Summary: Cloud provider type is not reported via metrics or telemetry, which prevents useful debug of clusters
Product: OpenShift Container Platform Reporter: Clayton Coleman <ccoleman>
Component: kube-apiserverAssignee: Clayton Coleman <ccoleman>
Status: CLOSED CURRENTRELEASE QA Contact: Xingxing Xia <xxia>
Severity: high Docs Contact:
Priority: unspecified    
Version: 4.2.0CC: aos-bugs, mfojtik, nstielau, vlaad, yinzhou
Target Milestone: ---   
Target Release: ---   
Hardware: Unspecified   
OS: Unspecified   
Whiteboard:
Fixed In Version: Doc Type: If docs needed, set a value
Doc Text:
Story Points: ---
Clone Of:
: 1732945 1733105 (view as bug list) Environment:
Last Closed: 2020-07-13 14:52:16 UTC Type: Bug
Regression: --- Mount Type: ---
Documentation: --- CRM:
Verified Versions: Category: ---
oVirt Team: --- RHEL 7.3 requirements from Atomic Host:
Cloudforms Team: --- Target Upstream Version:
Embargoed:
Bug Depends On:    
Bug Blocks: 1732945, 1733105    

Description Clayton Coleman 2019-07-18 17:22:09 UTC
The core platform type is a key metric for debugging and triaging issues.  It is currently not available on cluster, nor reported via telemetry.

After discussion with apiserver team we will add

cluster_infrastructure_provider{type="AWS",region="us-east-1"} 1

cluster_infrastructure_provider{type="Azure",region=""} 1

cluster_infrastructure_provider{type="GCP",region="us-central"} 1

cluster_infrastructure_provider{type="OpenStack",region=""} 1

cluster_infrastructure_provider{type="BareMetal",region=""} 1

cluster_infrastructure_provider{type="",region=""} 1

reporting from the kube-apiserver and then add that telemetry, allowing cluster type to be unambiguously determined from metrics and alerting.

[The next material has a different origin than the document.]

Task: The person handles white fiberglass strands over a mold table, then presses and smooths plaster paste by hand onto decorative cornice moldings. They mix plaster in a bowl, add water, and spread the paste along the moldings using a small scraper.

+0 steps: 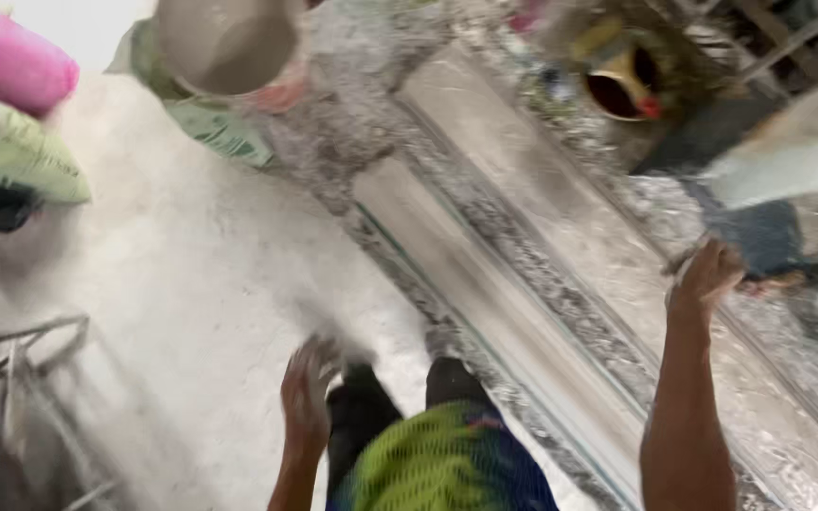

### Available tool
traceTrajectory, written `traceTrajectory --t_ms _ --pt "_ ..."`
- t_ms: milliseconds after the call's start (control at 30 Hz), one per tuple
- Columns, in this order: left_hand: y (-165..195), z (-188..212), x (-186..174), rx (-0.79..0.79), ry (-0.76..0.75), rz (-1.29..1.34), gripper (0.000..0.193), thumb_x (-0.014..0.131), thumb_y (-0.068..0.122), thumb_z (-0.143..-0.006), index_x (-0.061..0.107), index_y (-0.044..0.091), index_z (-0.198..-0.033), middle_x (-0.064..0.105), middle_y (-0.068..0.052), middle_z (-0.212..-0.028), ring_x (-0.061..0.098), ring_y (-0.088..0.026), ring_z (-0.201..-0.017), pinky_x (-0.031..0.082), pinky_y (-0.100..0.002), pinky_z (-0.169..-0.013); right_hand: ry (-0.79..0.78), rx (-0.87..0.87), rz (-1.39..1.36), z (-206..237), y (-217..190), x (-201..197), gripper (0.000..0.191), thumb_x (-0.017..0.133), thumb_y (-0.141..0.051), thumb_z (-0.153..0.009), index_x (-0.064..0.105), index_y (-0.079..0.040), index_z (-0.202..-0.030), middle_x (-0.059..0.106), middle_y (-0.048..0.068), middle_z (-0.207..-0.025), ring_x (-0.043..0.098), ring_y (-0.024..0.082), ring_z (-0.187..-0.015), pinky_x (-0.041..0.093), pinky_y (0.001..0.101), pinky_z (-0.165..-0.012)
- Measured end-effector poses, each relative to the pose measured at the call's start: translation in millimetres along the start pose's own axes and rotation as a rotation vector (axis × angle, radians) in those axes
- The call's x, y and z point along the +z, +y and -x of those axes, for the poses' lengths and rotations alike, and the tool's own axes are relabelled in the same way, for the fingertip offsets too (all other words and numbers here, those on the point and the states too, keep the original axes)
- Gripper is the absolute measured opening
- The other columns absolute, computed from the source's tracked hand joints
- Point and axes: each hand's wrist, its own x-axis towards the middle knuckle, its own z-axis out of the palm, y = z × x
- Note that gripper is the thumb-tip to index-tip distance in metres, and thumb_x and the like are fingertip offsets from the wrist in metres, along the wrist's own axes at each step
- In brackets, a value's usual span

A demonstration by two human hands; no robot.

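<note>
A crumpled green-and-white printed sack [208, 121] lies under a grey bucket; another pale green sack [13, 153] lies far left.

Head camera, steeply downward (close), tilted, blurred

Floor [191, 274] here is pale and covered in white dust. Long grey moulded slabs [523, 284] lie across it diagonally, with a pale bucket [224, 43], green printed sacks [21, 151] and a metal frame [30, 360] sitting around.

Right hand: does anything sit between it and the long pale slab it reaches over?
Nothing visible does. The right hand is raised at the far edge of the long pale slab, with only bare, dusty surface below it. The picture is motion-blurred, so contact cannot be told.
</note>
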Motion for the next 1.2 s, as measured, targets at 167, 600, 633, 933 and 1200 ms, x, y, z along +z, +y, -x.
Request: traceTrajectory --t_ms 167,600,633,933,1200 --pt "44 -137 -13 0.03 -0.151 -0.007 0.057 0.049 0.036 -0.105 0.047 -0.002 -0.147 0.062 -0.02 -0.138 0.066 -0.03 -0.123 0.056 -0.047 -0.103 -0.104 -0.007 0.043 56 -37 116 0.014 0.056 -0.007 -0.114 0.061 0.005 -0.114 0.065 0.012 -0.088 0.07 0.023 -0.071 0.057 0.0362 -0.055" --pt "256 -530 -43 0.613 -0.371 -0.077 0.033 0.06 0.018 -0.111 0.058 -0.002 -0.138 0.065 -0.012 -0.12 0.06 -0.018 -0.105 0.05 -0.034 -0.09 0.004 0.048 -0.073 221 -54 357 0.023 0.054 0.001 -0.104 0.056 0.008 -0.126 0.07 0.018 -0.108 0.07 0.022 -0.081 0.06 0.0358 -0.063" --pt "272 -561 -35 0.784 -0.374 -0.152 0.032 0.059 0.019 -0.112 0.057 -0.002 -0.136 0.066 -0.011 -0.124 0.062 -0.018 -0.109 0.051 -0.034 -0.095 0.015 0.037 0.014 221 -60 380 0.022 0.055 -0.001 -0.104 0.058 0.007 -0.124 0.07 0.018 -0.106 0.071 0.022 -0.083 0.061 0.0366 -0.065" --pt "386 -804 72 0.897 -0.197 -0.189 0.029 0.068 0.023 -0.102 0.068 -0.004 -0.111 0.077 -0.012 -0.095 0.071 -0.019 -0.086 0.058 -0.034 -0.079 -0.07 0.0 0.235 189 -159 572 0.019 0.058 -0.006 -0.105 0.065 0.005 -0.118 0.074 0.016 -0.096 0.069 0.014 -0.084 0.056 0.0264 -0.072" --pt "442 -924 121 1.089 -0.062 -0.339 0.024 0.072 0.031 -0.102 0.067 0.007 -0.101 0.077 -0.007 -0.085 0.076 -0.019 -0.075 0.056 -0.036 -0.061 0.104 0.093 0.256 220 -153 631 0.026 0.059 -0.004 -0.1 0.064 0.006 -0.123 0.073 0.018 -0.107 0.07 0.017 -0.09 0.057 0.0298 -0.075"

Comment 1 Clayton Coleman 2019-07-18 17:27:51 UTC
Intended to be back ported to 4.1.

Comment 2 Xingxing Xia 2019-07-25 11:13:43 UTC
Verified in 4.2.0-0.nightly-2019-07-24-000310 AWS env, query cluster_infrastructure_provider in Prometheus UI, got 1 record:
cluster_infrastructure_provider{endpoint="https",instance="10.128.0.63:8443",job="metrics",namespace="openshift-kube-apiserver-operator",pod="kube-apiserver-operator-84989775cf-dbzpg",region="us-east-2",service="metrics",type="AWS"}	1

It shows type and region well from kas operator. I think can move bug to VERIFIED.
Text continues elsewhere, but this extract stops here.